Goal of the exercise:
Across the entries that follow, work out the number of lines containing the string "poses", and state it alone.

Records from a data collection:
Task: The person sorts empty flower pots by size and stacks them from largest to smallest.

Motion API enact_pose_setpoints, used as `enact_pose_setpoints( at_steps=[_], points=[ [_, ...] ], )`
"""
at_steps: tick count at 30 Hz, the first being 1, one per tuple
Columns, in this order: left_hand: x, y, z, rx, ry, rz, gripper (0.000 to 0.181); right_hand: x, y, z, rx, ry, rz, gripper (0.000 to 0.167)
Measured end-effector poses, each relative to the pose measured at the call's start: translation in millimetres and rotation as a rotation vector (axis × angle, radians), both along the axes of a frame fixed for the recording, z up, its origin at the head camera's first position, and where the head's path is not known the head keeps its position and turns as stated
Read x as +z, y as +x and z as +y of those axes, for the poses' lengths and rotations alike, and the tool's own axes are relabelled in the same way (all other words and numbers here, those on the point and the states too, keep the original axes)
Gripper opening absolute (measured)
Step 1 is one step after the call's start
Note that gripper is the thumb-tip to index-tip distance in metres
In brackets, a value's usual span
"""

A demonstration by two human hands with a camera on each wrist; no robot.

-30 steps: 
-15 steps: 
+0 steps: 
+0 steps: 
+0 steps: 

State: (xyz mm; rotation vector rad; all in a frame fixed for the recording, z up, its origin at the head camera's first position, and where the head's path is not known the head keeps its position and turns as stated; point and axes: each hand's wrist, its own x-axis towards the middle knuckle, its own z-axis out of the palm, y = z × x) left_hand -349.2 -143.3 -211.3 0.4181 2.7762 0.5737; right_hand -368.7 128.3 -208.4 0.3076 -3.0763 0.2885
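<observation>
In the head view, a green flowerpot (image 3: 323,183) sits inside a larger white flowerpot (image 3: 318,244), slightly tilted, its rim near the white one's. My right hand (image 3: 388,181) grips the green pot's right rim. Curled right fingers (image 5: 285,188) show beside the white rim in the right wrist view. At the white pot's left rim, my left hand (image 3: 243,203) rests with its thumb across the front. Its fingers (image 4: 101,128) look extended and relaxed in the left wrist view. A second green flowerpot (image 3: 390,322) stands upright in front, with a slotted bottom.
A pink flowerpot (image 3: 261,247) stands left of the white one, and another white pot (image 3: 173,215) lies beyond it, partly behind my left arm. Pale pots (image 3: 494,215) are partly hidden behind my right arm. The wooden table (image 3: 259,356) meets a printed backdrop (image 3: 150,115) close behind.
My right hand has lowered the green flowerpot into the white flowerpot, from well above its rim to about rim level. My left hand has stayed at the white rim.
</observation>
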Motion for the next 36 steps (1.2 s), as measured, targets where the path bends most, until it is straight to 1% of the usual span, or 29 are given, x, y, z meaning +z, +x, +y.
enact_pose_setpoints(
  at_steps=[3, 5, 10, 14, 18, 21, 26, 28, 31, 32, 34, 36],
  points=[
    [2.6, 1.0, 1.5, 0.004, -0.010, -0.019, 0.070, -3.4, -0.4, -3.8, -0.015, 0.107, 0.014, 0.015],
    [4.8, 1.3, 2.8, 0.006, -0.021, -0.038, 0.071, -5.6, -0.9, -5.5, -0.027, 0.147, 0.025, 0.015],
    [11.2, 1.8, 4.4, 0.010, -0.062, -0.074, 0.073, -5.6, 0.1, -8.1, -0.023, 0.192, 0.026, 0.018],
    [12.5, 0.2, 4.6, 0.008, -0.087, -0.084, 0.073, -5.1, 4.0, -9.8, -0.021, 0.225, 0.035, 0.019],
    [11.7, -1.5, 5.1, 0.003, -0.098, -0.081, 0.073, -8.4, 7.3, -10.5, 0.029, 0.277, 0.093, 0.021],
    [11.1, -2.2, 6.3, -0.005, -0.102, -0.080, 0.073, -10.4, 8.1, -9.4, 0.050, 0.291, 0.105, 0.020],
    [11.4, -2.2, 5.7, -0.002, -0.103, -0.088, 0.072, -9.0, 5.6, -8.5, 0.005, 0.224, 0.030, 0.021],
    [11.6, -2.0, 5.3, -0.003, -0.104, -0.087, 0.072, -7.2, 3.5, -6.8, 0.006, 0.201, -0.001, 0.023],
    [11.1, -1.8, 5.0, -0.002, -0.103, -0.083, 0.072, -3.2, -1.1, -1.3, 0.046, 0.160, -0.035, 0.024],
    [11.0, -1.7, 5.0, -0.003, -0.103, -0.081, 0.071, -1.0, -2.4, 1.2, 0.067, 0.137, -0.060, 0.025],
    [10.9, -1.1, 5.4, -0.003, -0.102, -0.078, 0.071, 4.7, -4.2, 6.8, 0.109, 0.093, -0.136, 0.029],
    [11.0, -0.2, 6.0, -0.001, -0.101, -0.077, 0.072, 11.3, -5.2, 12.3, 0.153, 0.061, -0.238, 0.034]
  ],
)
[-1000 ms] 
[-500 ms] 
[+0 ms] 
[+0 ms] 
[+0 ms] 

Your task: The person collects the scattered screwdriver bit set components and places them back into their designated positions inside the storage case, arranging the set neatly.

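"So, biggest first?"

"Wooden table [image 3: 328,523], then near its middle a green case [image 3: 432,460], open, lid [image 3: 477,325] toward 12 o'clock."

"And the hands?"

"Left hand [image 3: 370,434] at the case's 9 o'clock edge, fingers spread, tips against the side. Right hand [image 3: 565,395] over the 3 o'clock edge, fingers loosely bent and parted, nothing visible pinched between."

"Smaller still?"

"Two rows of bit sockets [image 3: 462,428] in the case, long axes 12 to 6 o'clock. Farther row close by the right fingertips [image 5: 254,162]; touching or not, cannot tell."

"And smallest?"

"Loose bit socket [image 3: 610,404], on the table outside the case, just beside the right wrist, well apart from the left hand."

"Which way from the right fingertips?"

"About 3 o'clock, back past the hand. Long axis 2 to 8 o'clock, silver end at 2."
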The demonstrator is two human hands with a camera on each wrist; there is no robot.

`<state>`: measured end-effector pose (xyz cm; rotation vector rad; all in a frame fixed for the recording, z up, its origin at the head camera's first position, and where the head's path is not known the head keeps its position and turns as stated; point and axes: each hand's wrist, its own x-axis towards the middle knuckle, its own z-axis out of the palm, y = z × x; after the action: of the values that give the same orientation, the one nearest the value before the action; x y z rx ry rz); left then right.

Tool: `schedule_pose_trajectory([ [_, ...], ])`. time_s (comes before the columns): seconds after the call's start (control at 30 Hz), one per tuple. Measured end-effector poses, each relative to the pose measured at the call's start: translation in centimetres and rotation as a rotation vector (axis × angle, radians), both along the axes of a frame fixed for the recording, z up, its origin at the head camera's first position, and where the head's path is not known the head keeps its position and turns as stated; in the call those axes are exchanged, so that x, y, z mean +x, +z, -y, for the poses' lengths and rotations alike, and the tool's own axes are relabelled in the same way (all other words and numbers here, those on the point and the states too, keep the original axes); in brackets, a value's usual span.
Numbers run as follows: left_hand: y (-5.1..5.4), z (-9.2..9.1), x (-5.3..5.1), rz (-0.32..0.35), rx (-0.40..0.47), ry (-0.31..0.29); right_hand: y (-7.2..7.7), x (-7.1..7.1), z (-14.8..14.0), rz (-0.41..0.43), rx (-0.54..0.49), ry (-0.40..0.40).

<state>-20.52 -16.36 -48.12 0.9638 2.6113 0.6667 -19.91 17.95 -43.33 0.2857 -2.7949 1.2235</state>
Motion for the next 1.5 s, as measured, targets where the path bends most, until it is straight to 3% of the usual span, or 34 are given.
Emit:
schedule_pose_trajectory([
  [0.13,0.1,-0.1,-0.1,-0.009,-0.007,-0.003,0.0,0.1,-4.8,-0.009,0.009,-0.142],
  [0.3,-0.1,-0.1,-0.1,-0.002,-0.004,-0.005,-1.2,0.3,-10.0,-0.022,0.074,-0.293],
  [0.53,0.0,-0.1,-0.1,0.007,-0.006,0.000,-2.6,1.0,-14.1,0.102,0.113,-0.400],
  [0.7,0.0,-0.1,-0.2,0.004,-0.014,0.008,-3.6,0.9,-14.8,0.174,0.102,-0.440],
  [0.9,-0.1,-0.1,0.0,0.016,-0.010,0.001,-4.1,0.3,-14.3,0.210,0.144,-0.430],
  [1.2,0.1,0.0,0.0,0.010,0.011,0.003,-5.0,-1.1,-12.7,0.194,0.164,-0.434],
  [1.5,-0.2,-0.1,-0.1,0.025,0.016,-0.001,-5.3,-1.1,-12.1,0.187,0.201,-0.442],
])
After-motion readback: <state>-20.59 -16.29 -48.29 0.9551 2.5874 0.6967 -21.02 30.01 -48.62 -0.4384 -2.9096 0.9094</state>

Task output:
3